Pour être honnête, un peu par hasard ! Avec Aurian, nous nous sommes connus en cours de japonais à Sciences Po. Après une soirée un peu arrosée en 2007, il est venu me retrouver pour me proposer, sur le ton de la blague, de lancer une boîte avec lui. Nous avions 19 et 20 ans, nous ne nous prenions pas vraiment au sérieux. Mais après tout, c’était une bonne façon de mettre un peu de concret dans nos études, et j’ai dit oui ! Nous avions lu dans la presse que le marché de l’énergie venait de s’ouvrir à la concurrence. Nous y avons vu une opportunité réglementaire intéressante, et nous nous sommes lancés dans la mise en place d’un comparateur d’offres d’énergie. Les premières années Aurian était à temps plein, tandis que je travaillais dans un cabinet de conseil en parallèle. Nous avons toujours été rentables, mais l’activité n’a pas beaucoup décollé pendant quelques années. Lorsque nous nous sommes développés, en 2011, j’ai rejoint l’aventure à temps complet.

  • Quelle a été l’impulsion derrière la création de l’entreprise ? 

Lorsque le marché de l’énergie de l’énergie s’est ouvert à la concurrence pour les particuliers en 2007, les foyers pouvaient pour la première fois choisir leur fournisseur d’énergie. Il n’était plus obligatoire de passer par les fournisseurs historiques pour sa fourniture d’électricité ou de gaz. Avec Aurian nous avons voulu lancer un comparateur de prix pour accompagner les foyers dans leur changement de fournisseur et faire de la pédagogie sur la facilité des démarches. Nous avons à la fois voulu développer un service d’accompagnement, et des contenus d’information sur ce marché en plein bouleversement. L’objectif est à la fois de faire gagner de l’argent (en guidant vers le bon choix) et du temps dans la recherche d’informations.

  • Quels ont été les premiers challenges que vous avez rencontrés ?

Trouver un business model qui permet d’atteindre la rentabilité et d’obtenir une croissance pérenne est un défi de tous les jours quand on devient entrepreneur. De notre côté, nous avons mis plusieurs années à comprendre que nous ne nous adressions pas à la bonne cible pour augmenter notre nombre de clients. Au début de notre activité, nous nous adressions par nos contenus à ceux qui spontanément voulaient changer de fournisseur. Mais en fait, cette clientèle était très peu nombreuse, nous nous adressions à une niche.

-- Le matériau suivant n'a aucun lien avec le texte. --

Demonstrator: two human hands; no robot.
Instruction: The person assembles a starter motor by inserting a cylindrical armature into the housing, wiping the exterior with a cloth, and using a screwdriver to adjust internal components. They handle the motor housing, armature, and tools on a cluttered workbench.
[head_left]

Lorsque nous avons ouvert notre centre d’appels, nous nous sommes rendus compte que nos clients étaient pour la plupart en situation de déménagement : c’est lorsque les foyers sont obligés de se poser la question de la souscription de leur contrat d’énergie qu’ils se penchent sur la question du choix d’un fournisseur. Notre principale source de nouveaux clients était là : parmi les personnes qui cherchaient à déménager. Pendant des mois, nous avions donc manqué notre vraie cible : les personnes en situation de déménagement. Trouver ce modèle a donc été notre premier challenge.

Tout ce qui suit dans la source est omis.